SCPI-OPCI

L’Aspim veut soutenir le résidentiel géré

L’association représente depuis 40 ans les sociétés de placement en immobilier collectif
Son président fait un point sur les réflexions menées et sur la place de la pierre-papier
DR, Patrick de Lataillade, président, Aspim

L’Agefi Actifs. - L’Aspim fête ses 40 ans. Quelles sont les principales évolutions durant cette période ?

Patrick de Lataillade. - Nées en 1970, les SCPI ont connu un essor rapide dans les années 80. Si la crise immobilière des années 90 les a mises à l’épreuve, elles ont bien démontré leur capacité de résilience. Depuis quelques années, la collecte de ce produit bat régulièrement des records. Et la directive AIFM transposée en 2013 en droit français a été l’occasion de revoir le statut de la SCPI et de la rendre plus souple en termes de gestion, et donc plus attractive. Leur capitalisation dépasse désormais les 34 milliards d’euros pour 166 SCPI gérées par 27 groupes.

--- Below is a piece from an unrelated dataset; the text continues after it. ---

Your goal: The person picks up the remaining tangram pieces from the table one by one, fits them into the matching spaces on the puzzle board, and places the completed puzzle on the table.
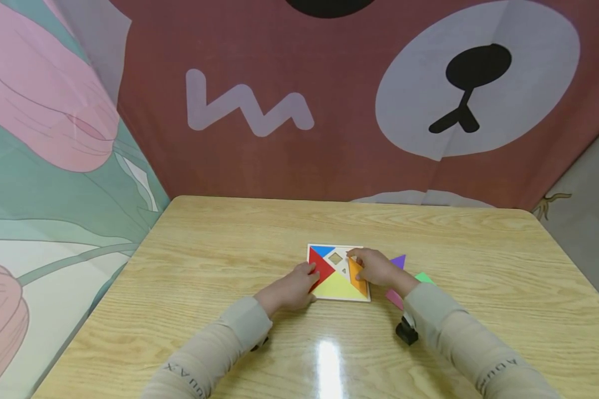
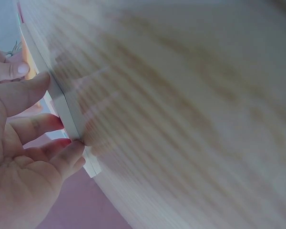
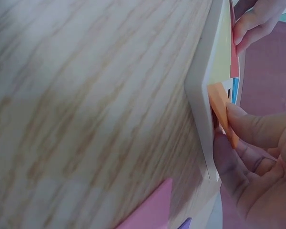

Plus récemment, l’OPCI, dont la création en 2007 a été portée par l ’Aspim, a été accueilli avec succès par les institutionnels et le véhicule démarre bien désormais du côté des particuliers. Sur le seul premier semestre 2015, l’OPCI grand public a collecté 1,2 milliard d’euros pour une capitalisation au-delà de 3 milliards d’euros.

Avec cette importante collecte dans un marché immobilier difficile, quels sont les garde-fous pour ne pas revivre les problèmes de blocage sur les parts de SCPI rencontrés il y a 20 ans ?

- Les SCPI sont en effet concernées comme tous les acteurs de l’immobilier par les tensions sur le marché locatif. Mais il faut rappeler que les difficultés rencontrées par les SCPI dans les années 90 étaient liées à un marché des parts « administré » qui amplifiait les effets de la crise immobilière : les parts de SCPI ne pouvaient alors s’échanger que sur la base d’une valeur conseillée, fonction de la valeur d’expertise. Les sociétés de gestion ont progressivement mis en place un marché de confrontation de l’offre et de la demande dont l’encadrement juridique a été acté en 2001 et qui s’applique aux SCPI à capital fixe. Il n’y a pas de tension aujourd’hui sur ce marché. Par ailleurs, depuis plusieurs années, la tendance est désormais à la création de SCPI à capital variable avec la possibilité de recourir à la confrontation en cas de nécessité.

Enfin, d’une façon générale, les acteurs ont une meilleure connaissance du marché immobilier et du parc locatif grâce à des outils et des indicateurs beaucoup plus précis.

Sur quoi portent les travaux de l’Aspim ?

- L’allocation des nouvelles SCPI évolue. Des thématiques émergent, que ce soit en matière de localisation géographique ou de type d’actifs.

Dans ce contexte, nous nous intéressons au développement du résidentiel géré : senior, étudiant, tourisme... Favoriser l’éclosion de fonds d’investissement – SCPI ou OPCI – en résidences services fait partie de nos réflexions avec les pouvoirs publics, compte tenu de l’ampleur prévisible des besoins à moyen terme. La loi Macron permet d’ailleurs aux OPCI de détenir du mobilier dans ces résidences gérées par un exploitant. Sur ce sujet, la question de la fiscalité fait débat. Ce type d’investissement mérite d’être encouragé à s’ouvrir davantage à l’épargne collective dont on connaît les mérites : une gestion professionnelle avec une mutualisation des risques et ce, toujours dans le but de verser aux porteurs de parts des revenus réguliers et, à terme, d’apporter une valorisation.

Par ailleurs, la régulation européenne fait également partie de nos travaux. Après la transposition de la directive AIFM, nous suivons les prochaines étapes, en particulier l’hypothèse du passeport européen pour les produits grand public.

L’investissement dans les OPCI grand public se réalise à travers l’assurance vie. Est-ce que la pierre papier doit désormais s’appuyer sur un support pour se développer ?

- Notre préoccupation est que l’immobilier locatif intermédié devienne éligible à toutes formes d’épargne. La loi Macron a, par exemple, porté à 30 % l’allocation possible d’un FCPE en OPCI. L’épargne longue doit d’une façon générale pouvoir être assise sur des produits tels que les OPCI et SCPI, l’immobilier étant par nature un investissement sur le long terme utile à la collectivité.